Helmut Dantine (The Stranger), Patricia Neal (Susan North), Derek Bond (Arthur Walker), Cyril Luckham (Dr Meinard), Willoughby Gray (Tom), Marigold Russell (Gretchen), Kenneth Edwards (Charles Dixon), Arthur Young (Scientist)


Plot

A stranger turns up at an English country pub and asks to stay, although reveals that he has no money. He even claims to have no name. The police become suspicious when he reveals details about Susan North, a local girl who has gone missing. However, when the police try to take the stranger in for questioning, they find that they are unable to lay their hands on him. Susan then turns up, revealing that she has been in a car crash and how the stranger saved and miraculously healed her. The stranger tells them that he is a visitor from the planet Venus. The authorities block off all exits in and out of the town. The stranger tells government representatives that he wants a meeting with heads of world governments for when his people arrive in their ship in four days time. As he waits for this to be set up, the stranger discovers that the authorities instead plan to lay a trap to capture his people’s ship – something they do not realise could have disastrous consequences for Earth.


Alien visitor and in particular Alien Invasion films were huge in the US during the 1950s.

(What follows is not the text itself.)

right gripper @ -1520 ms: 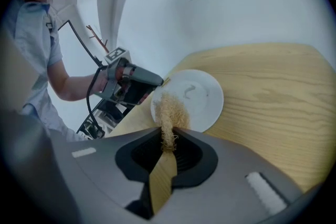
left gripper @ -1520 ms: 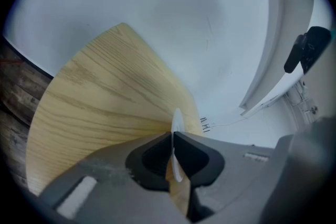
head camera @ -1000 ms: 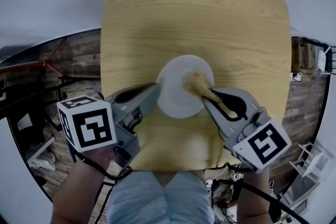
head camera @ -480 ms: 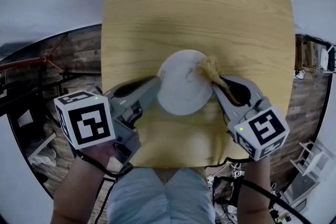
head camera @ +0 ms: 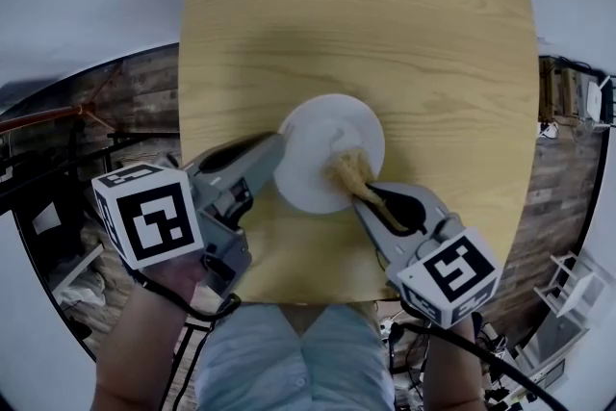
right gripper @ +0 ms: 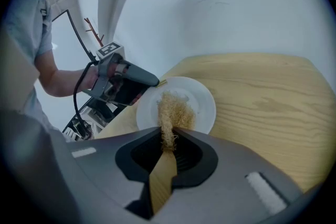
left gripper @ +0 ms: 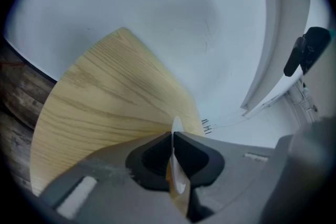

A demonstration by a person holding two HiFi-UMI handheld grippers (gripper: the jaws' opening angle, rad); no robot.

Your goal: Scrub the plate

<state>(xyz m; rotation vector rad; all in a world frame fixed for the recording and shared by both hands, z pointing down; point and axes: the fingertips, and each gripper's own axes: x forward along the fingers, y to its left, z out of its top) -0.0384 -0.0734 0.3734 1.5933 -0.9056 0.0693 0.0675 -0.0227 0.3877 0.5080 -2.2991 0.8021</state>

There were a smaller nevertheless significant handful of these that also came from English shores – see the likes of Devil Girl from Mars (1954), The Quatermass Xperiment/The Creeping Unknown (1955), Quatermass 2/The Enemy from Space (1957), The Trollenberg Terror/The Crawling Eye (1958), Village of the Damned (1960), Unearthly Stranger (1963), The Earth Dies Screaming (1964), The Night Caller (1965), Invasion (1966), Night of the Big Heat (1967), They Came from Beyond Space (1967) and The Body Stealers (1969), as well as tv’s UFO (1970-1) and various episodes of Doctor Who (1963-89).

Stranger from Venus incorporates many of the themes that ran through these British alien invasion films – the recurrent image of small sleepy country villages being closed off and isolated from the outside world. There is also the theme of British authority that sits between being benevolent and a facelessly sinister force. Like Devil Girl from Mars, Stranger from Venus is almost entirely contained within the environs of a British country pub for the duration, featuring a crosscut of regular everyday characters.

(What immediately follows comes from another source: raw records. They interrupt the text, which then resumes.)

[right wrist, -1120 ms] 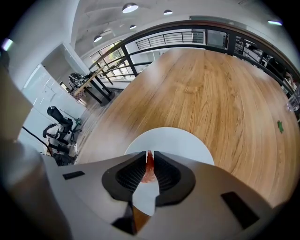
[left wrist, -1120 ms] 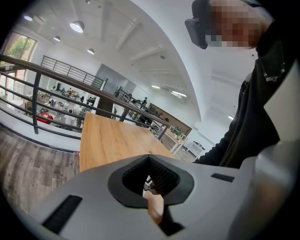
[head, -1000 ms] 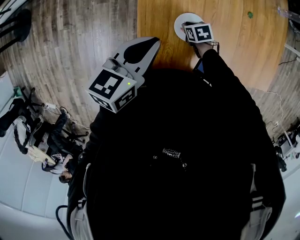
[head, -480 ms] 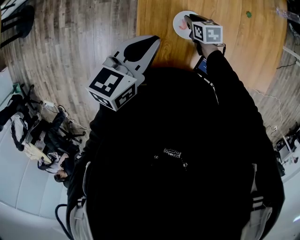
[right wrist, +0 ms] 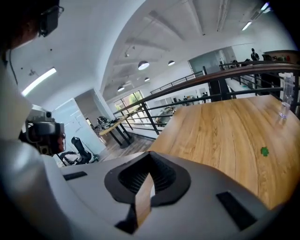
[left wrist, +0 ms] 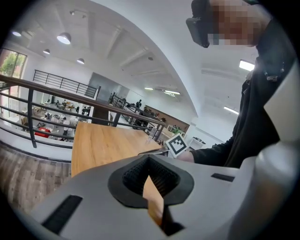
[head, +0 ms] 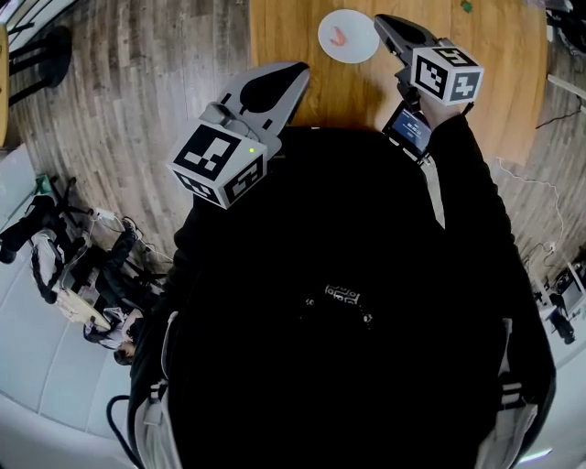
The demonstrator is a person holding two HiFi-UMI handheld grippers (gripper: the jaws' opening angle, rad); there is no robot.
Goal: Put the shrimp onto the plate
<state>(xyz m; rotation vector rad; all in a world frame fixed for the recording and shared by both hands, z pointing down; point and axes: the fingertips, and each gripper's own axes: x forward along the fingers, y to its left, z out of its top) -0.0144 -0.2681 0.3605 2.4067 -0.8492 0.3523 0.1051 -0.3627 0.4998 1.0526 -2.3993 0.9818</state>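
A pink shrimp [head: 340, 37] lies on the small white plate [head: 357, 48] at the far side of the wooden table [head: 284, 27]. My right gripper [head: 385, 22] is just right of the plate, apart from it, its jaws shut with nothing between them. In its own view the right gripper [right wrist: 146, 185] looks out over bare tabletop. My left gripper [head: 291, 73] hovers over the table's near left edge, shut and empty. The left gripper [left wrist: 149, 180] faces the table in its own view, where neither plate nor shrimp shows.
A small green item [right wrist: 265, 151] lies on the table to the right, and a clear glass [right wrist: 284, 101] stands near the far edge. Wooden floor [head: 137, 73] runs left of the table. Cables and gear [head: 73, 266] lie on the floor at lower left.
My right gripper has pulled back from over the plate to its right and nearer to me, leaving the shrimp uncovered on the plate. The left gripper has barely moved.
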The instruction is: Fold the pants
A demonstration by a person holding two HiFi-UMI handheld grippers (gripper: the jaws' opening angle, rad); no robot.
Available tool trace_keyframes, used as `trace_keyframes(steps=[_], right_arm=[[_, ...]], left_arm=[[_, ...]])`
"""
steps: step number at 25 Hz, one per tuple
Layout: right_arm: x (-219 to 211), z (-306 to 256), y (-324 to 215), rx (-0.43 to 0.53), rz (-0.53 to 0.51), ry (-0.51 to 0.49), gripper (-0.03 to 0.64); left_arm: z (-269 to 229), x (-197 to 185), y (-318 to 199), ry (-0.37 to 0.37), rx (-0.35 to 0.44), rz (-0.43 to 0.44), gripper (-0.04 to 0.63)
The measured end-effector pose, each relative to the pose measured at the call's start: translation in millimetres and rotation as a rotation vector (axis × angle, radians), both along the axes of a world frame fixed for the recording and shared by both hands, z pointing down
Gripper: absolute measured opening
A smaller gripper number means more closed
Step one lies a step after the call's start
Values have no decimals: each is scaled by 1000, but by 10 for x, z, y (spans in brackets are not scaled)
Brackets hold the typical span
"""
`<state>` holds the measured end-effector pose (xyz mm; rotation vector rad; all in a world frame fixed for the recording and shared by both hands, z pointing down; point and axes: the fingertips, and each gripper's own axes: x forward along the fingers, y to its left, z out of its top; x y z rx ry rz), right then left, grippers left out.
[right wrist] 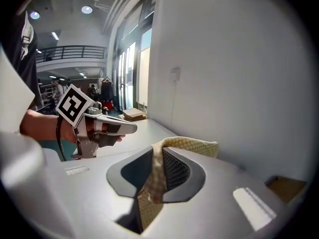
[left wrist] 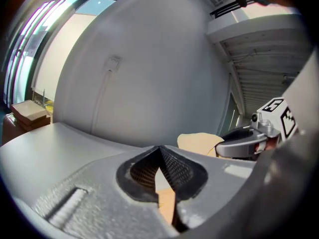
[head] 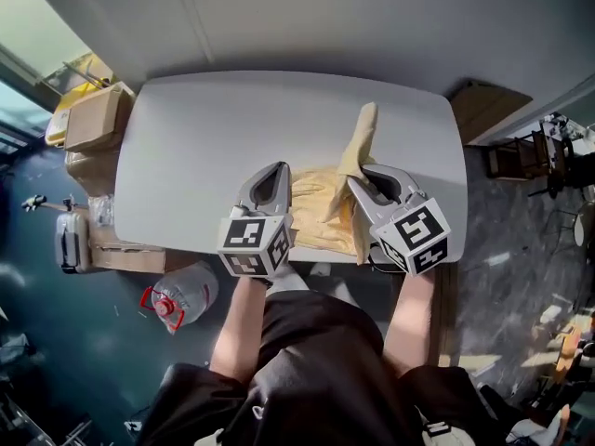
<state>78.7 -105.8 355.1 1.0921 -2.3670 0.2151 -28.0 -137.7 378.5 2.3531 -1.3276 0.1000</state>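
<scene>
- We hold the left gripper (left wrist: pixel 159 156) with its jaws pressed together at the tips. A tan strip of the pants (left wrist: pixel 167 198) sits in the slit just behind where they meet.
- The right gripper (right wrist: pixel 158 156) is pinching the pants (right wrist: pixel 154 183) too. The checked cloth climbs between its jaws and folds over the tip of the right-hand one.
- From the head view, the pants (head: pixel 321 207) lie bunched on the table (head: pixel 214 147) between the two grippers, at the edge nearest us.
- A narrow strip of cloth runs on past the right gripper's (head: pixel 358 179) tips, away from us (we cannot tell whether it is lifted or lying flat).
- The left gripper (head: pixel 276 170) is at the left rim of the heap, and the right gripper is at its right side. The two are near each other, with the cloth between them.
- Each gripper shows in the other's view, just off to the side of the jaws and pointing the same way.
- Beyond both sets of tips are bare tabletop and then a pale wall (left wrist: pixel 149 59).
- Left of the left gripper, off the table, there are boxes (head: pixel 93 119) and a bottle (head: pixel 181 295) on the floor.
</scene>
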Motion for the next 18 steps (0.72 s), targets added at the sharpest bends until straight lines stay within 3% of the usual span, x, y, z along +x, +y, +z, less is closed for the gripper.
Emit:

Stranger from Venus has largely been construed as a British version of The Day the Earth Stood Still (1951), a US-made effort that was one of the first films of the 1950s science-fiction boom, featuring Michael Rennie as an alien visitor who arrives to offer a dire warning that humanity should stop nuclear proliferation, only for his entreaties to run up against trigger-happy US military. Indeed, the connection between Stranger from Venus and The Day the Earth Stood Still is made overt by the casting of Patricia Neal who plays the role of the woman who befriends the alien visitor in both films (although here this is made into more of a romantic connection).

Patricia Neal and Helmut Dantine in Stranger from Venus (1954)
Patricia Neal and Helmut Dantine as The Stranger

There are very similar scenes in both films where the alien visitor asks for a meeting of government heads and delivers the same message that humanity’s inherent capacity for atomic self-destruction must be halted. There is a slight difference of focus when it comes to the theme of military paranoia – in The Day the Earth Stood Still, the trigger-happy military shoot first and the rest of the film is about Michael Rennie defusing their distrust; here all of that occurs at the end where the government heads agree to the alien’s terms but are then more duplicitously revealed to be plotting to steal the alien’s technology when they arrive.

Stranger from Venus suffers from a pedestrian and plodding dullness to its direction. It is like a very talky, domestic version of The Day the Earth Stood Still. There is a lack of large scale to the action – all the conferences with the military and heads of government take place with the parties sitting around a table in the pub, for instance. There is a dreadfully unconvincing UFO model that turns up at the end.